A rather quick (and therefore probably incomplete) shot at answering some of the questions:
- Why is it coded as a template?
Templates provide the capability for the class functions to work on arbitrary data types. For example the basic_string<>
template class can work on char
units (which is what the std::string
typedef does) or wchar_t
units (std::wstring
) or any POD type. Using something other than char
or wchar_t
is unusual (std::vector<>
would more likely be used), but the possibility exists.
- How does it do mem allocation?
This isn't specified by the standard. In fact, the basic_string<>
template allows an arbitrary allocator to be used for the actual allocation of memory (but doesn't determine at what points allocations might be requested). Some implementations might store short strings in actual class members, and only allocate dynamically when the strings grow beyond a certain size. The size requested might be exactly what's need to store the string or might be a multiple of the size to allow for growth without a reallocation.
Additional information stolen from another SO answer:
Scott Meyer's book, Effective STL, has a chapter on std::string implementations that's a decent overview of the common variations: "Item 15: Be aware of variations in string implementations".
He talks about 4 variations:
several variations on a ref-counted implementation (commonly known as copy on write) - when a string object is copied unchanged, the refcount is incremented but the actual string data is not. Both object point to the same refcounted data until one of the objects modifies it, causing a 'copy on write' of the data. The variations are in where things like the refcount, locks etc are stored.

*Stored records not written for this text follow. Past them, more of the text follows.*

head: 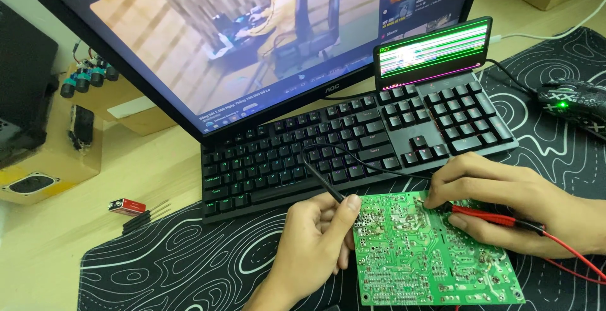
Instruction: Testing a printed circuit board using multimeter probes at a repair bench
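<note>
A green circuit board [429, 254] lies solder side up on a black desk mat [177, 267] with white wavy lines. My left hand [315, 241] grips a black test probe [325, 181] like a pen, its tip at the board's left edge. My right hand [505, 204] holds a red test probe [492, 216] and rests its fingertips on the board's upper right part. A black lead loops over the keyboard, and a red lead runs off to the right.
A black keyboard [353, 140] sits behind the board, under a monitor [252, 40] playing a video. A phone [432, 52] with a striped screen leans by the keyboard. A black mouse [574, 103] lies at right. A small battery [126, 207] and wooden boxes [57, 159] are left.
</note>
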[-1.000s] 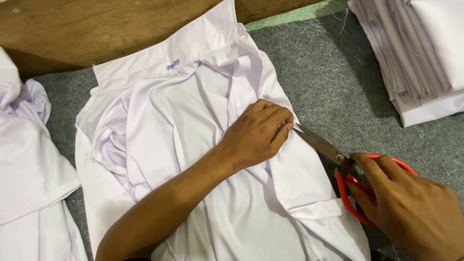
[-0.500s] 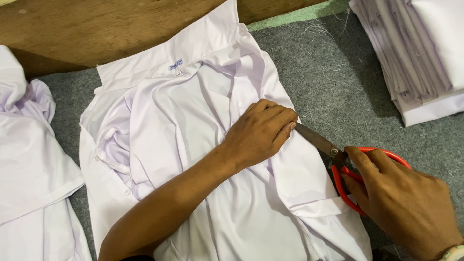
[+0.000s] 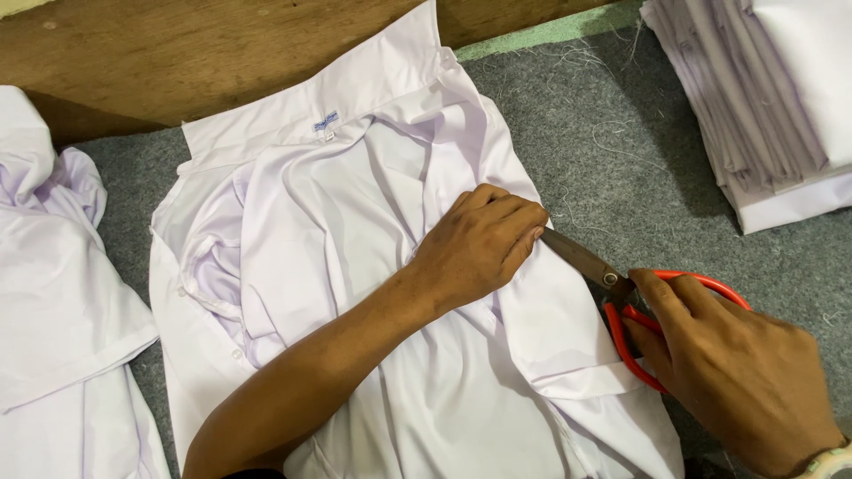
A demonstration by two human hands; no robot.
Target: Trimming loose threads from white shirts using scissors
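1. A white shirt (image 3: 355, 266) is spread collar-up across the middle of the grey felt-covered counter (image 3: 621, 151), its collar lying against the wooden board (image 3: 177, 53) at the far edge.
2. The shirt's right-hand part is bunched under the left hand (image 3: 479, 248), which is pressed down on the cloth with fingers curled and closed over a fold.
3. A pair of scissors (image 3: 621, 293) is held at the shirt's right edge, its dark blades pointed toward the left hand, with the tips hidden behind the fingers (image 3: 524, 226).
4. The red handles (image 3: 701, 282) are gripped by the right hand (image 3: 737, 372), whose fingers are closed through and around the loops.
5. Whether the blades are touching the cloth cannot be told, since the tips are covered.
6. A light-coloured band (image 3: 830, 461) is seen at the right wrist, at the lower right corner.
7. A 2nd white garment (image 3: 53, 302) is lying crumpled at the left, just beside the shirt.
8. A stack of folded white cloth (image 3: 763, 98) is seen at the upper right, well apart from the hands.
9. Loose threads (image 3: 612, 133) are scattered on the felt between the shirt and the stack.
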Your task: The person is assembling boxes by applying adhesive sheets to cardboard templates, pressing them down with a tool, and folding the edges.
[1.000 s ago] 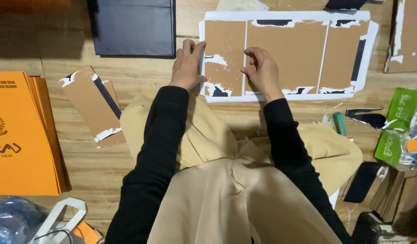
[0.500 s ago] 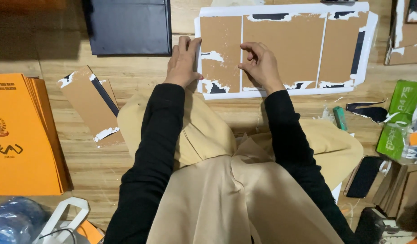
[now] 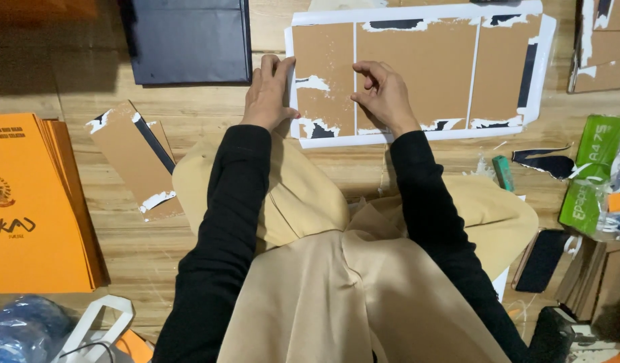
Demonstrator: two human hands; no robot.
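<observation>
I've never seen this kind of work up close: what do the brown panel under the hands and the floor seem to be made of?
The brown panel looks like matte greyboard or cardboard: flat, dull brown, with torn white paper along its edges and creases dividing it. The left hand and right hand press on it. The floor looks like wood or wood-look laminate, with plank seams and grain, slightly glossy.

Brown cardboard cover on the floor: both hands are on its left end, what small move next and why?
Probably press the left hand flat on the brown cardboard cover and run the right hand down the white crease line. The right fingertips already sit curled at that line, the left hand pins the left edge, and torn white paper strips lie near the crease.
</observation>
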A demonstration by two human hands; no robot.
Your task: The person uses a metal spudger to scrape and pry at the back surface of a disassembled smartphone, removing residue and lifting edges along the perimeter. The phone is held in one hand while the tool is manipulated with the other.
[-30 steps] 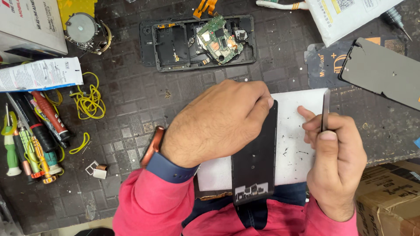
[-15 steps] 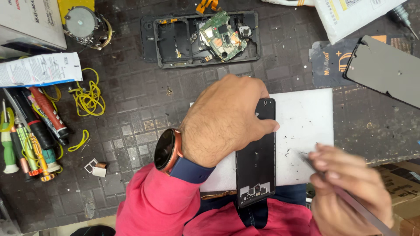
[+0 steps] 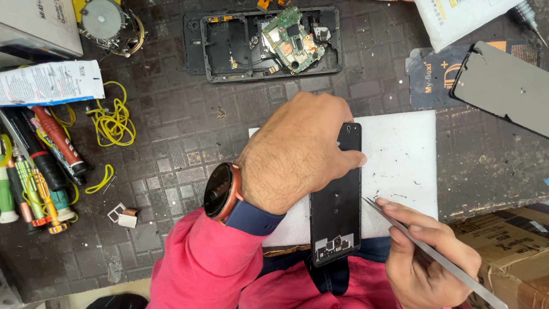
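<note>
Left hand: pressing down on the black phone panel [image 3: 336, 200] at centre frame, left hand [image 3: 297, 151] lying palm-down, fingers curled over the panel's upper end and left edge, pinning it flat; round watch [image 3: 220, 191] showing on the wrist above a pink sleeve [image 3: 211, 269].

Right hand: sitting at lower right of the frame, right hand [image 3: 426, 260] pinching slim metal tweezers [image 3: 434, 257], fingers closed around the shaft, tip pointing up-left and hovering just beside the panel's right edge.

Phone panel: lying lengthwise on a white foam pad [image 3: 400, 166], lower end overhanging the pad's near edge toward the lap.

Top centre: resting open, a black phone frame [image 3: 229, 43] carrying a green circuit board [image 3: 294, 37] tilted inside it.

Upper right: leaning on a dark printed sheet, a grey display panel [image 3: 503, 86]; beside it, a white pouch [image 3: 457, 20].

Left edge: crowding together, screwdrivers [image 3: 34, 189], a white tube [image 3: 48, 83], loops of yellow wire [image 3: 114, 117].

Lower left: lying on the dark grid mat [image 3: 171, 143], a small card tray [image 3: 123, 214].

Lower right corner: showing partly, a brown cardboard box [image 3: 509, 234].
</note>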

a "short string optimization" implementation. In this variant, the object contains the usual pointer to data, length, size of the dynamically allocated buffer, etc. But if the string is short enough, it will use that area to hold the string instead of dynamically allocating a buffer
- Why is (is not) better than mere null terminated char arrays?
One way the string
class is better than a mere null terminated array is that the class manages the memory required, so defects involving allocation errors or overrunning the end of the allocated arrays are reduced. Another (perhaps minor) benefit is that you can store 'null' characters in the string. A drawback is that there's perhaps some overhead - especially that you pretty much have to rely on dynamic memory allocation for the string class. In most scenarios that's probably not a major issue, on some setups (embedded systems for example) it can be a problem.